Brooklyn, N.Y., has been renowned for its churches, Coney Island beach and boardwalk, loveable baseball bums ( the Dodgers), historic Navy yard and world-famous suspension bridge.
In IBM, Brooklyn has also been known for a pioneering company effort to create and provide manufacturing jobs in an economically depressed inner-city community of nearly half a million people (nearly the size of Minneapolis), most of whom were minorities.
On April 17, 1968, IBM announced that it would open a manufacturing facility in a leased building at Gates and Nostrand Avenues in the borough's Bedford-Stuyvesant area. IBM Chairman Thomas J. Watson, Jr., said at the time:
Establishing a new manufacturing activity is always a milestone for our company. This is all the more meaningful in the case of Bedford-Stuyvesant, where the requirement for new job opportunities is so acute. We will do our best to be responsive to the needs of the area and look forward to being part of the community.

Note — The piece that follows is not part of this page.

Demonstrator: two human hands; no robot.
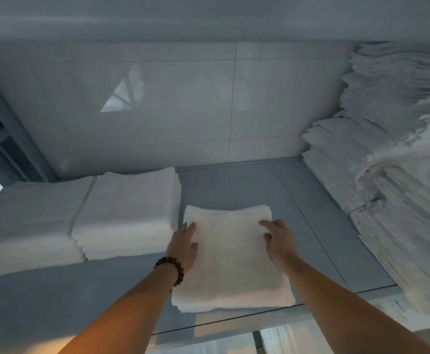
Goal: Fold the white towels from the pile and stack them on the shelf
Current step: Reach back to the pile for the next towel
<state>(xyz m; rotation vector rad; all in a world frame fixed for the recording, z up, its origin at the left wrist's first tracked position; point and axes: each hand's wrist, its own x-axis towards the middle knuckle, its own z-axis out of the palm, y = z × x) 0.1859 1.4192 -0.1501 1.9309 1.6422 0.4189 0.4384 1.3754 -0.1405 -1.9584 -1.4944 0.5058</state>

Watson had decided that IBM needed to go beyond the government aid programs of the 1960s that had made possible corporate sponsorship of such projects as Job Corps Centers. He selected "Bed-Sty" because it had not received much attention from private business and because, two years earlier, the late Senator Robert F. Kennedy had asked Watson to serve on the Board of Directors of the newly-formed Bedford-Stuyvesant Development and Service Corporation -- a combined public/private effort to rehabilitate the area.
The IBM Systems Manufacturing Div. plant at Gates and Nostrand Avenues, Brooklyn, N.Y., in 1968.